**Exercise brief**
Using the data below, copy each line that includes the word "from".

******************************

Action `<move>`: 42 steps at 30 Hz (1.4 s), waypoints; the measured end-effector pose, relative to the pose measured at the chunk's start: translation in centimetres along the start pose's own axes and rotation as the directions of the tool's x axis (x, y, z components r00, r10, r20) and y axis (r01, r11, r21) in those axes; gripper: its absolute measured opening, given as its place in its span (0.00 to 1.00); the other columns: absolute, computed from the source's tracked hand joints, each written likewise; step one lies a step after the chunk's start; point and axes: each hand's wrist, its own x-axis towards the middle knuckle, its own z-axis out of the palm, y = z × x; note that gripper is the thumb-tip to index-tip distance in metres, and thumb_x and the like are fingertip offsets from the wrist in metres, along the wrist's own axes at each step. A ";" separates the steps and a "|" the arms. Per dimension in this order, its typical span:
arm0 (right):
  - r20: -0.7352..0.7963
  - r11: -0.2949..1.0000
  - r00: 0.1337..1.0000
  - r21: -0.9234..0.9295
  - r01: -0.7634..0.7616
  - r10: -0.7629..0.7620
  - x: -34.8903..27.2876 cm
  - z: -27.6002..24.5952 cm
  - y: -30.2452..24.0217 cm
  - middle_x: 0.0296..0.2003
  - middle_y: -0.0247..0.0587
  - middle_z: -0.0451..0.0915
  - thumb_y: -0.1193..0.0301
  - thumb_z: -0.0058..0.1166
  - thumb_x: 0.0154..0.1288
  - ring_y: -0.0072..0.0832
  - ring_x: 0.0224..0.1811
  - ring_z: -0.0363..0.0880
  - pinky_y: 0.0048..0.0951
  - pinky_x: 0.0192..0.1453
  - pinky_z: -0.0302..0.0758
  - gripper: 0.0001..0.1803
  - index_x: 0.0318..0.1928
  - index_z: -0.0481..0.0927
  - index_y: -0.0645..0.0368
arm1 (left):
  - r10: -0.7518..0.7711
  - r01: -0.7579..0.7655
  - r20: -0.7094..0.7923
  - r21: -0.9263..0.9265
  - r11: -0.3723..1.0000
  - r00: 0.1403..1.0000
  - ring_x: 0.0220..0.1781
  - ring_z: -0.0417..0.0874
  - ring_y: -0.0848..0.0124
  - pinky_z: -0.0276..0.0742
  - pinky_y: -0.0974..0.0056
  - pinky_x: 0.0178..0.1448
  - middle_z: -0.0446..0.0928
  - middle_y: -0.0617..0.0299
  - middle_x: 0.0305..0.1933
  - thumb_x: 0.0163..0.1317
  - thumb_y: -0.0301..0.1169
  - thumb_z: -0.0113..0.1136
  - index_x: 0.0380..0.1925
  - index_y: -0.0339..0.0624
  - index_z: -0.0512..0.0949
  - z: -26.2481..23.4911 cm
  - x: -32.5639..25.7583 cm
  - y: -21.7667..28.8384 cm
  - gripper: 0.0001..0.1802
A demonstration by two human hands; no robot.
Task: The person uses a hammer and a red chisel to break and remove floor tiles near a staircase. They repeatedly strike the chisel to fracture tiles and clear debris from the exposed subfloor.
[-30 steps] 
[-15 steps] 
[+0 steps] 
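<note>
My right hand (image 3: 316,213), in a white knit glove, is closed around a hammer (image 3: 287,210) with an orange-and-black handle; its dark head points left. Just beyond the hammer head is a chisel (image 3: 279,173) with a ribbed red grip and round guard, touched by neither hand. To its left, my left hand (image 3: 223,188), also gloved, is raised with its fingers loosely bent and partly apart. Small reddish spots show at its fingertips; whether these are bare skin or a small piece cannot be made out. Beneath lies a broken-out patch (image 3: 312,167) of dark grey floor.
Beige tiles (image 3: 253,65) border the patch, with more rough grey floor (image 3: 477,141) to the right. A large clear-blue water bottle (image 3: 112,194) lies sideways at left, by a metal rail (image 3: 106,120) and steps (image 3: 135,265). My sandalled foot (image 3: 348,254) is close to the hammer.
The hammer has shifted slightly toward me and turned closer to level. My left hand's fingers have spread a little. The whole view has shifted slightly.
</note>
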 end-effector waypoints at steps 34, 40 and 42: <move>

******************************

**Answer area**
Action `<move>`: 42 steps at 30 Hz (1.4 s), waypoints; the measured end-effector pose, relative to the pose measured at the chunk's start: translation in centimetres along the start pose's own axes and rotation as the directions of the tool's x axis (x, y, z components r00, r10, r20) and y axis (r01, r11, r21) in those axes; gripper: its absolute measured opening, given as its place in its span (0.00 to 1.00); the other columns: absolute, computed from the source's tracked hand joints, each written likewise; step one lies a step after the chunk's start; point and axes: each hand's wrist, its own x-axis towards the middle knuckle, its own z-axis out of the palm, y = z × x; note that gripper is the thumb-tip to index-tip distance in metres, and thumb_x and the like are fingertip offsets from the wrist in metres, along the wrist's own axes at each step. A ";" separates the steps and a "|" the arms. Per dimension in this order, its typical span:
Task: The person uses a hammer and a red chisel to break and remove floor tiles near a staircase. They repeatedly strike the chisel to fracture tiles and clear debris from the exposed subfloor.

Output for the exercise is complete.